GIVEN ENTRIES START

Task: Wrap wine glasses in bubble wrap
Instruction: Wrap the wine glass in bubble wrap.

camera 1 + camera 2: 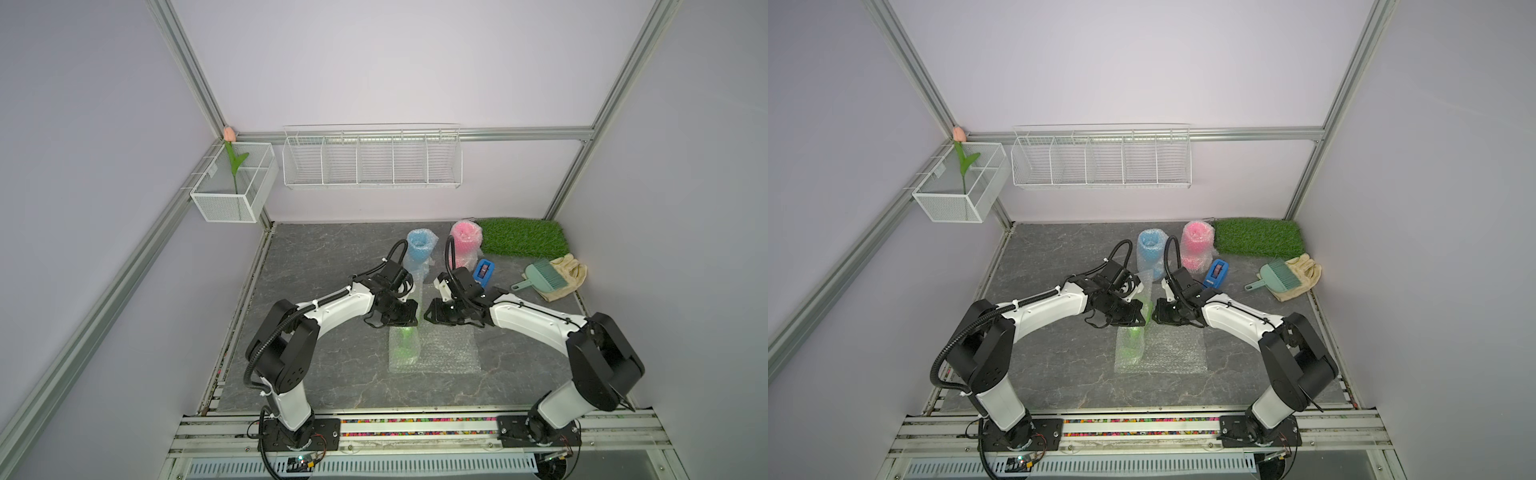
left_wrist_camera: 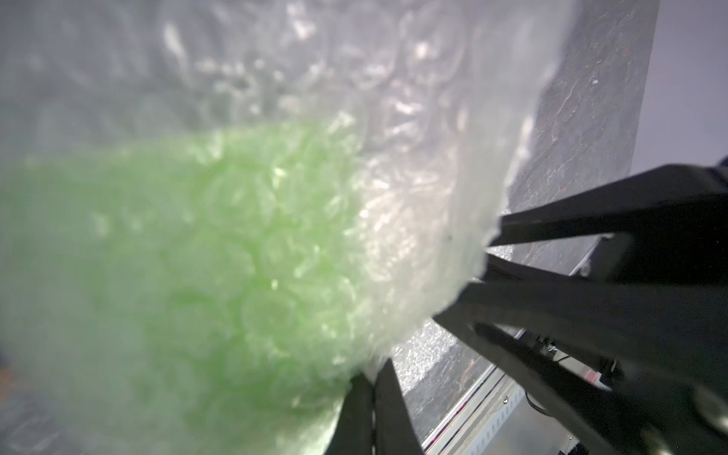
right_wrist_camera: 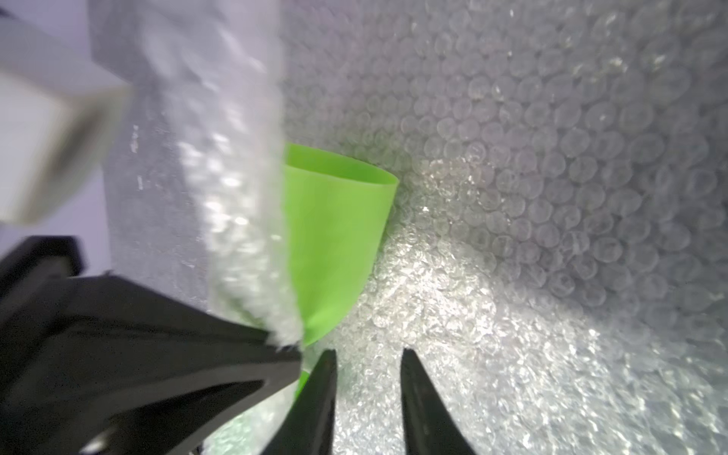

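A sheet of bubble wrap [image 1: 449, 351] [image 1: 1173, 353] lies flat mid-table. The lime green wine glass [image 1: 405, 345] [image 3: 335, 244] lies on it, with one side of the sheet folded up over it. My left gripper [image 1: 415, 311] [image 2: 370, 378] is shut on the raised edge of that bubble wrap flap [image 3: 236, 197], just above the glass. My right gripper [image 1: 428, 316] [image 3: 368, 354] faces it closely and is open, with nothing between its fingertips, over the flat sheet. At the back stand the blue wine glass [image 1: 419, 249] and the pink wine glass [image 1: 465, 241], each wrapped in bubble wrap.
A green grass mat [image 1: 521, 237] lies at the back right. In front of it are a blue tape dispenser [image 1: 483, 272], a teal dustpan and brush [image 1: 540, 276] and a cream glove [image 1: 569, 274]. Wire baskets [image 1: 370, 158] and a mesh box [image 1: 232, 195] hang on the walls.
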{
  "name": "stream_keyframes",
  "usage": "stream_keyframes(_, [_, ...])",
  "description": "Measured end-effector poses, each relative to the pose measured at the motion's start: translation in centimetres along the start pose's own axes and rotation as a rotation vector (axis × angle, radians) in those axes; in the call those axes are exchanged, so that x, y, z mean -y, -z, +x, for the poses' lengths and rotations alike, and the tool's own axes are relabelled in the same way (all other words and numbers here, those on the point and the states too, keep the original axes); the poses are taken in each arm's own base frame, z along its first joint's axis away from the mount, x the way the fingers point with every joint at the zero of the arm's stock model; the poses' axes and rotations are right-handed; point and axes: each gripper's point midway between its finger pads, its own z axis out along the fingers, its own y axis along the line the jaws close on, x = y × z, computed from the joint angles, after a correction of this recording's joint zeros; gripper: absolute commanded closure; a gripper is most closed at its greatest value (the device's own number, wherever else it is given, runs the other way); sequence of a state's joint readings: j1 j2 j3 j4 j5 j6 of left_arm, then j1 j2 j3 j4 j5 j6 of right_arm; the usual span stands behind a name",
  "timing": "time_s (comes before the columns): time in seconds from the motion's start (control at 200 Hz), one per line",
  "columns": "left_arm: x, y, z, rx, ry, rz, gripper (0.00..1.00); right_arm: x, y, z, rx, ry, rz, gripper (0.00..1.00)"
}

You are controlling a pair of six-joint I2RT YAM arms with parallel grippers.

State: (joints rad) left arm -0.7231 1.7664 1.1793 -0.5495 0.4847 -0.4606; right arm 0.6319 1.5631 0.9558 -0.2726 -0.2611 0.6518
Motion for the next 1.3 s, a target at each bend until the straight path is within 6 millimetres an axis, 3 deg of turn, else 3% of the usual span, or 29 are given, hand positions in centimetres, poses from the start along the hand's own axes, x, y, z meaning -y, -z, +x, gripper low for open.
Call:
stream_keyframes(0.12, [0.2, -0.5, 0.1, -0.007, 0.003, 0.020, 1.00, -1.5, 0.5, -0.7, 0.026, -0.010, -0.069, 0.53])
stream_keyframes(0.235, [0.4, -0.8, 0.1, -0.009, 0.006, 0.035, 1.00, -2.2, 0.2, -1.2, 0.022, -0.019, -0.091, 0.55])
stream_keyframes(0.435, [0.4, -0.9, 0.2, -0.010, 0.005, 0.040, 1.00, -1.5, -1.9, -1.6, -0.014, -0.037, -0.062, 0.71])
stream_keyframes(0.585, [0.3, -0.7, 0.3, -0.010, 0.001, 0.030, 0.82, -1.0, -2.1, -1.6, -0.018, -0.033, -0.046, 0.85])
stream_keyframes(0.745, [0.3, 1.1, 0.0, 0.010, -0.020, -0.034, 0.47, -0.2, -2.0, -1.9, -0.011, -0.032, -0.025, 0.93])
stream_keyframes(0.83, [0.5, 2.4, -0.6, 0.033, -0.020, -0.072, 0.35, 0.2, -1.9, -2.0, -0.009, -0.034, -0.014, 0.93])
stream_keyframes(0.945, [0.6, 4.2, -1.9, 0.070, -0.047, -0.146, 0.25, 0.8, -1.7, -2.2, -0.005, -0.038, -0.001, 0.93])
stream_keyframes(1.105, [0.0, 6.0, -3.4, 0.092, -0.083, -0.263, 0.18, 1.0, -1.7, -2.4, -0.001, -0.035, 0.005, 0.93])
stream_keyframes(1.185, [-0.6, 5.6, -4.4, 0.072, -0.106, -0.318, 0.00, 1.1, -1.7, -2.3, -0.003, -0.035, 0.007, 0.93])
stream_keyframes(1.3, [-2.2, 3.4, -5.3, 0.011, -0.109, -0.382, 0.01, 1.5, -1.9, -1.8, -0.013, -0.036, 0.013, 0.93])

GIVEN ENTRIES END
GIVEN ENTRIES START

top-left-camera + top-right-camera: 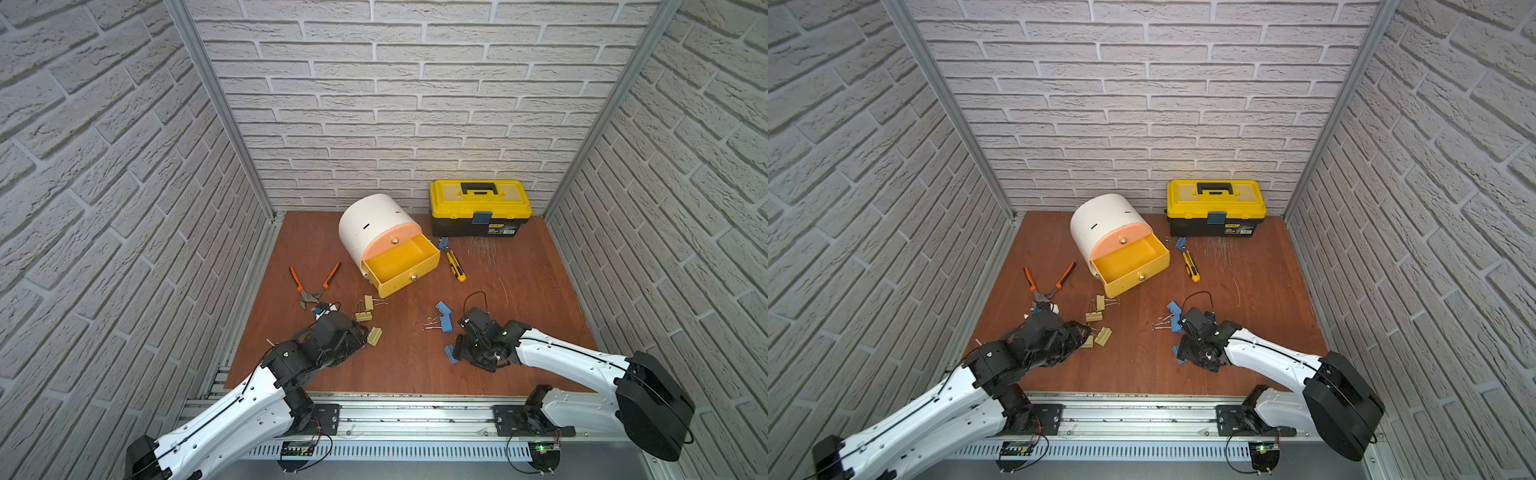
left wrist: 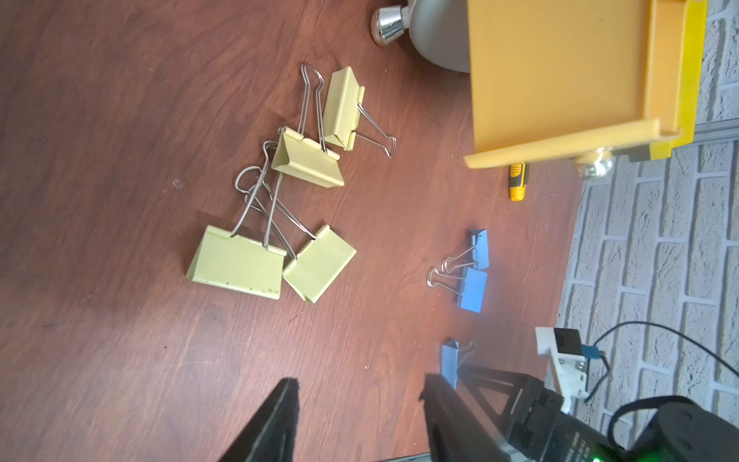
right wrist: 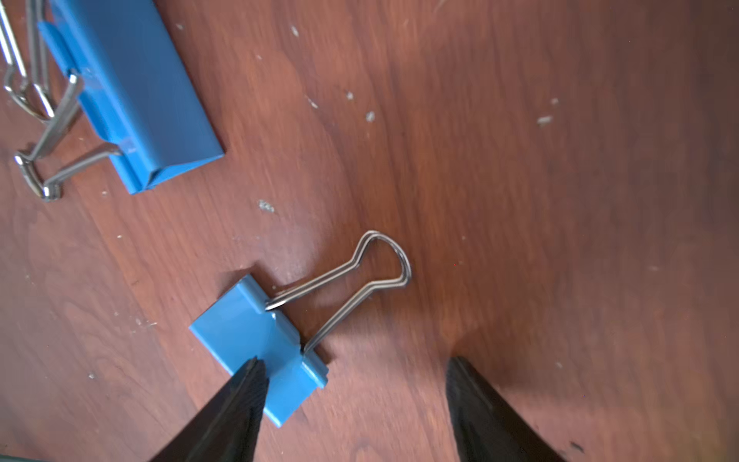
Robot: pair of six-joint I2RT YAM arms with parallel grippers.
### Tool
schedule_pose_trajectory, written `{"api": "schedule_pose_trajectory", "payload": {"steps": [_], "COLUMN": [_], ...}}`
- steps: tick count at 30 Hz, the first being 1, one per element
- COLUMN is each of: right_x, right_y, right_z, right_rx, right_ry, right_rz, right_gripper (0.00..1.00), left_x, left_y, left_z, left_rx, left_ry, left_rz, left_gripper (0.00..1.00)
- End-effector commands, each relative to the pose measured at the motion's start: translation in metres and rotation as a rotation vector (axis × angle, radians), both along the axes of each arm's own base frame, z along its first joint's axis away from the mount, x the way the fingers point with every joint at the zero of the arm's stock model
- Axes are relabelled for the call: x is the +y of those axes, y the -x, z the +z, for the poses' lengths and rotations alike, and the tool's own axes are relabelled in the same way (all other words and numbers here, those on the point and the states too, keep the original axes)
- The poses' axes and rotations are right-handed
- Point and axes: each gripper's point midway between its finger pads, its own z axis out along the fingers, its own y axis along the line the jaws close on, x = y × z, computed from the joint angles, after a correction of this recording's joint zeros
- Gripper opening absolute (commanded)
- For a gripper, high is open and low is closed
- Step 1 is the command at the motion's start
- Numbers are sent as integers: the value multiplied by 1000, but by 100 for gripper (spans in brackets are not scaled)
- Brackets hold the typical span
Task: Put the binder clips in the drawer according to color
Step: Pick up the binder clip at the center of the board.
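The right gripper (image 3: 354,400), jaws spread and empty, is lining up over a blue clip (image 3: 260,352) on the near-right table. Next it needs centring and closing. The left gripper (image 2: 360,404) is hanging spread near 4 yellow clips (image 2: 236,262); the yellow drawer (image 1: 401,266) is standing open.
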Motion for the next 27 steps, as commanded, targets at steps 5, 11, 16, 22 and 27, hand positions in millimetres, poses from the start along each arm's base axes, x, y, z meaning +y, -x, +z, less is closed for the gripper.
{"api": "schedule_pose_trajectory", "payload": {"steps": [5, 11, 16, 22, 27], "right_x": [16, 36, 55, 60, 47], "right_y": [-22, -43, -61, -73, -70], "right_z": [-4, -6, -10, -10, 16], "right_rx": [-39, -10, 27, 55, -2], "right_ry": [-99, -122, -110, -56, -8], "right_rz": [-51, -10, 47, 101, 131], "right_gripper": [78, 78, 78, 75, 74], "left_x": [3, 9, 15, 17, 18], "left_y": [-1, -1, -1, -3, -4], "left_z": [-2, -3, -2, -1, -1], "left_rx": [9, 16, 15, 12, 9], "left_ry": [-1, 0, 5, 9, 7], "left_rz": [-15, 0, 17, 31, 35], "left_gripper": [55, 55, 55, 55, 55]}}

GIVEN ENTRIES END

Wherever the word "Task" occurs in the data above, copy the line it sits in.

Task: Wrap wine glasses in bubble wrap
Task: Put the binder clips in the drawer according to color

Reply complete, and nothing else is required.